At the same time, substance abuse can easily fuel a process addiction. Many commonly abused substances like alcohol reduce inhibitions and increase impulsive behaviors. This is exactly why alcohol is often given out for free at casinos – the numbers show that drunk people gamble more. Indulging in either substance abuse or process addictions can also create further stress and life issues, such as financial difficulties and social stigma, that cause the individual to seek solace in a different addiction. It’s a downward spiral that many people who are vulnerable to addiction find themselves in.
In order to make it easier to diagnose, research, and treat process addictions, some experts have proposed broadening the definition and diagnostic criteria of addiction to be more inclusive. One such criteria set involves six simple factors:
- Dominance of a person’s life by the substance/activity
- Euphoria or high derived from the substance/activity
- Building a tolerance to the substance/activity
- Unpleasant symptoms created by the cessation of the substance/activity
- Conflict with oneself or others due to the substance/activity
- Relapse potential
All of these factors are consistent in both substance and process addictions, and have a significant impact on people’s lives, often requiring treatment in order to recover.

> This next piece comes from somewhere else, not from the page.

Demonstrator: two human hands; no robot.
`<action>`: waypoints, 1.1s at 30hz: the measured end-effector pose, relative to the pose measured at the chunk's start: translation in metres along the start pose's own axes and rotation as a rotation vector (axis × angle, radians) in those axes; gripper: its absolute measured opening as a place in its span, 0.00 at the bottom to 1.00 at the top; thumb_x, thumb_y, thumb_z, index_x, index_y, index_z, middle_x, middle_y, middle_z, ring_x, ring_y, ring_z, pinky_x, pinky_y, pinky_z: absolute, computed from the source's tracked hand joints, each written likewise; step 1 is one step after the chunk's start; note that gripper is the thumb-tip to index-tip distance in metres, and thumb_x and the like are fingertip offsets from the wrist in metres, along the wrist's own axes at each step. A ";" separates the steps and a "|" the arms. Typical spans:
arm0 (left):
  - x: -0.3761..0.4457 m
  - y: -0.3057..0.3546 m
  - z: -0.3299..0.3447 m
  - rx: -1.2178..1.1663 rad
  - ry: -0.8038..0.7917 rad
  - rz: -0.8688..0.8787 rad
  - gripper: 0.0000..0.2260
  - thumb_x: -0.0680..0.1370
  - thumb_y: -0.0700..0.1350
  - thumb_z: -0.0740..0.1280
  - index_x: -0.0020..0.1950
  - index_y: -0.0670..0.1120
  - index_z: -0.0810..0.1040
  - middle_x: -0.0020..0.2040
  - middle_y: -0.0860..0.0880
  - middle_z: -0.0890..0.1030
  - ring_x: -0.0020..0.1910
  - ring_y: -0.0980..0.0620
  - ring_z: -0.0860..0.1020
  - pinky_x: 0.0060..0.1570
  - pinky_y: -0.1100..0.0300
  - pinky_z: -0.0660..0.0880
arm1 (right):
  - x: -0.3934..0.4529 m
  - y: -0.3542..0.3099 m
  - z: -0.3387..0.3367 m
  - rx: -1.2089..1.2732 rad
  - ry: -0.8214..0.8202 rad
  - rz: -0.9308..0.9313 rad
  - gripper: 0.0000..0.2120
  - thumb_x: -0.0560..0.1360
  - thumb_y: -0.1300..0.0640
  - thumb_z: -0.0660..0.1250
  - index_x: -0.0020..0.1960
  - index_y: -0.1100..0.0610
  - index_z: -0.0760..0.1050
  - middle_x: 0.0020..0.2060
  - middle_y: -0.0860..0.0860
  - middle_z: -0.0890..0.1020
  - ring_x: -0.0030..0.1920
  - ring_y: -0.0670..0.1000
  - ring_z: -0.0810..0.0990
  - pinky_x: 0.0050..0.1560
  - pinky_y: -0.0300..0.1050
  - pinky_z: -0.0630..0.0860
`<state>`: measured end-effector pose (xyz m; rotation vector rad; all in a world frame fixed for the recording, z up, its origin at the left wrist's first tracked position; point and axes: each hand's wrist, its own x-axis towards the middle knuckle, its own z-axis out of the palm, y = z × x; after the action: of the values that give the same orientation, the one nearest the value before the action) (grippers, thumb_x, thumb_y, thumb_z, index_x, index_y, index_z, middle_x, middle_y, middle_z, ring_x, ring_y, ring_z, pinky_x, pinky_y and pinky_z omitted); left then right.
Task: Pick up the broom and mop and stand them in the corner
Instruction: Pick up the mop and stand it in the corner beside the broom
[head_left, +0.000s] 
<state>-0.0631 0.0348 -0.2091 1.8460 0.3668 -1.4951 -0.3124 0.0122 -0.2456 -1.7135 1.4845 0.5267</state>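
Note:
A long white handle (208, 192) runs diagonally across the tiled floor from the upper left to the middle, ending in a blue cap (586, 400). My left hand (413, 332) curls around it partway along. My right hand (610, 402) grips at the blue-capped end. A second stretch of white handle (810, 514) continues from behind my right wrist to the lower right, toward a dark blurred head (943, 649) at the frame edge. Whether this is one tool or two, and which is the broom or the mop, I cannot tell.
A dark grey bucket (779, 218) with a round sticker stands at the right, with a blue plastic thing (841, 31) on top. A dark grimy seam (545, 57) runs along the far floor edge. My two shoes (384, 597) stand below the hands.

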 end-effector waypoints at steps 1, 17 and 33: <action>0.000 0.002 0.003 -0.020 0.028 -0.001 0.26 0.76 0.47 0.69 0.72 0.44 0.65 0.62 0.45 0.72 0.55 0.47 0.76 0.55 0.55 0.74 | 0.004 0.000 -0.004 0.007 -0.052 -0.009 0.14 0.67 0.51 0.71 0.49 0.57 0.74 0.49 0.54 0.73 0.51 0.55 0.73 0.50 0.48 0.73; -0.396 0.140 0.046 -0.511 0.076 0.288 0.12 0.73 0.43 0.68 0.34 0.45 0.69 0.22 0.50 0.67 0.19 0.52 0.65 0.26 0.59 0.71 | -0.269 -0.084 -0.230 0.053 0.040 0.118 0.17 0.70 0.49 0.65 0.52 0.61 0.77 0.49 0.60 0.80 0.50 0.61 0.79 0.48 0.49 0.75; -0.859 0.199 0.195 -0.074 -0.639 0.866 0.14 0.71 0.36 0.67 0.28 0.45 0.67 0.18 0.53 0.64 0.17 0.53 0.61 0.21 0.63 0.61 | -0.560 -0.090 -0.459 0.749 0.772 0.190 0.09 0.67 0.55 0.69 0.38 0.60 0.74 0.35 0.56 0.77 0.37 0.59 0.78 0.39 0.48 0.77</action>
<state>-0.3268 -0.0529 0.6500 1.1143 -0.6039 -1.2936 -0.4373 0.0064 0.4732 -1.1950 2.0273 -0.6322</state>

Effective treatment for process addiction will depend on a number of factors. Addiction in general often co-occurs with other mental illnesses, and this may be even more common with process addictions. Behaviors that can become addictive often begin as an escape from stressful or unpleasant life situations. It’s therefore even more important that process addictions are treated with individual or group therapy. Cognitive Behavioral Therapy is often the go-to treatment for addictive behavior, as it addresses impulse control issues and maladaptive thought patterns that can lead to addiction.
It’s been found that therapy is most effective when combined with medication, particularly for illnesses like anxiety, depression, and addiction. A therapist may recommend trying a common selective serotonin reuptake inhibitor (SSRI) in order to regulate the amount of this important chemical in the brain. These medications are very effective for treating mood disorders. The therapy appears to be more effective in the long-term, however. One study found that treatment with medication alone resulted in a 76 percent relapse rate if the medication intake was stopped.
Unlike with some substance addiction disorders, there are no medications approved to directly treat process addictions. However, testing is in progress on a couple drugs that may be effective in treating this type of addiction disorder. Naltrexone, a drug used to treat alcohol and opioid addiction, could be an effective treatment for process addictions due to the fact that the drug blocks receptors in the pleasure centers often involved in both addiction to these substances and to certain activities. Several other mood stabilizers are being reviewed as possible treatments as well, including lithium.
If a substance addiction and process addiction are co-occurring, then both will, of course, need to be addressed. It may be necessary to address the substance addiction first due to the fact that substance abuse can increase impulsiveness and lead right back to the process addiction. It may generally be too stressful to take on both problems at once, but at the same time, many treatments can address both types of addiction, especially Cognitive Behavioral Therapy. The best course of action will need to be determined by the client with the help of a medical professional.